I was thinking of SunShine’s flexure indicator 3-D printed from PLA, just using a couple of “blade flexures” that converge on an indicator needle, nearly at the same point, perhaps 0.1 mm apart; the needle is about 20 mm long. Although he doesn’t have the thing calibrated, he was able to use it to detect the thickness of a 50-micron-thick sheet of paper, which produced about a millimeter of movement.
(I’ve put quotes around “blade flexures” because each “blade” is made up of a set of parallel wiggle bars in order to allow them to connect to the same bar at almost the same point without interfering; “we stagger the layers”, as he says.)
In SunShine’s mechanism, most of the actual flexing takes place far away from the indicator itself, which unfortunately greatly reduces the amplification factor to only about 20:1; this could be remedied with a more rigid flexure design, at the cost of increasing plunger force, but a better flexure design is also possible. He also has sinned against flexures by making the plunger shaft a sliding contact with the 8mm indicator stem rather than using parallel blades or some similar prismatic flexure joint.
The total range of motion of his indicator needle is about 10 mm, which reduces the precision of readings available, even if you calibrate the device. It occurred to me that using the vernier principle it should be possible to make much smaller rotations easily visible. By printing a disc that rotates relative to a fixed disc with graduations at a slightly different frequency, you can visually see quite small rotations. Better still, I think, would be to print each disc with a series of holes or slits in it, rather than merely graduations on the surface, and place the two in sliding contact with one another, or a flexural approximation thereof, so that the place where the holes coincide moves around the dial much more rapidly than the holes themselves.
It ought to be possible to get 200-micron holes with conventional 3-D printing and laser-cutting processes, which ought to afford about 20-micron visible precision on the outer edge of the dial. If the mechanical advantage can be set to 50:1, this would provide 400-nanometer resolution.
As with a ruler or caliper, thermal expansion or contraction will introduce error in the measurement. However, uniform expansion either of the dials or of the plunger and stem poses no such risk, because such expansion doesn’t change the angles; it’s specifically the part of the plunger outside the stem, and to a much greater extent, the lever arm over which the plunger’s translation is transformed into rotation, which determines the calibration. Thus it should be possible to incorporate a small piece of wood, invar, glass, sapphire, carbon fiber, or fused quartz into that part of the movement, or build it like a gridiron pendulum, to get a measurement tool that is immune to such problems, differential though it is.

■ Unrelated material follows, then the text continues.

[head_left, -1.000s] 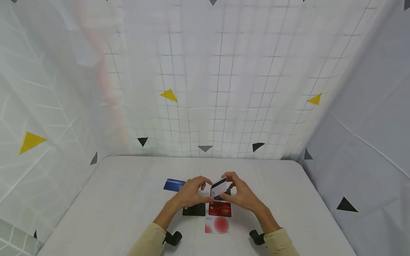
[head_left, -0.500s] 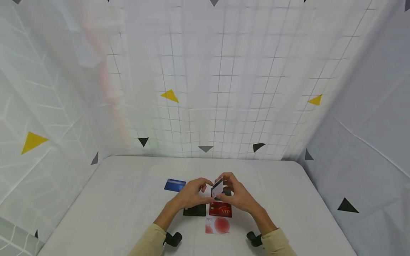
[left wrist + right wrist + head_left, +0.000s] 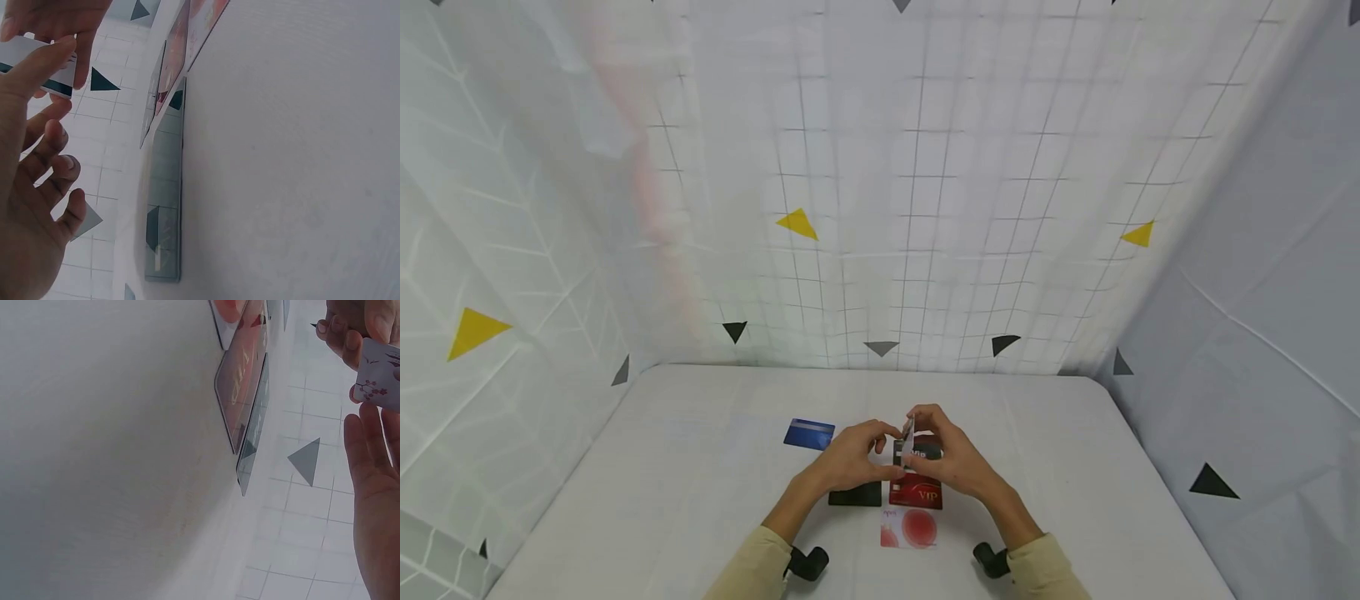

A simpler way to cancel thermal expansion in one dimension than a gridiron pendulum is with the following structure:
0 1 2 3
####### #######
A ######### ######### A
# #
## ##
B ##@@@@@## B
## @@@ ##
## ##
## ##
## ##
## ### ##
C ######### C
0 1 2 3
Here the # represents a material with a large thermal coefficient of expansion, and the @ represents a (normally more of a pain in the ass) material with a smaller but still positive TCE. There are six flexural joints in this setup: A1, A2, B1, B2, C1, and C2; let’s suppose that essentially all the flexion happens there, while the rest of the structure remains rigid. Consider the ratio of distances AB:AC. If this is the same as the ratio of TCEs between the two materials, then uniform heating will not change the distance A1A2. By putting B a little bit further down, we can get a negative coefficient of expansion for A1A2, which could be chosen, for example, to cancel the coefficient of expansion for A0A1 and A2A3, so that the distance A0A3 is invariant with uniform heating.
In this literal form the structure would not be very stable; in practice you would want to stiffen it. Making just B1 and/or C1 perfectly rigid would probably answer for many purposes, and even if C2 were rigid the structure might work adequately with the right corrections. If it could be arranged to be under constant compression, the low-expansion B1B2 member could possibly be a ball bearing (steel: 12 ppm/K), or a glass marble (8.5 ppm/K), perhaps held in two lengthwise V-grooves in the A1C1 and A2C2 members, so that any necessary rotation can happen by rolling, without stick-slip movement. Constant stress, whether compression or not, would probably rule out the use of low-melting and therefore high-creep materials like PLA.
Many materials might serve. Radial expansion for Douglas fir is given as 27 ppm/K, while parallel to the grain it is 3.5, but it is also sensitive to humidity. Brass is 19, aluminum 23, fused quartz 0.59.
Getting back to the indicator, a simple expedient might be to laser-cut the whole thing from one to three sheets of steel. Steel has significant thermal expansion and contraction, but it’s much smaller than that of many alternative materials; polypropylene’s TCE is given as 150, 12 times higher, and even PLA is about 40 ppm/K. And, unlike them, steel isn’t hygroscopic and doesn’t creep significantly at ambient temperature.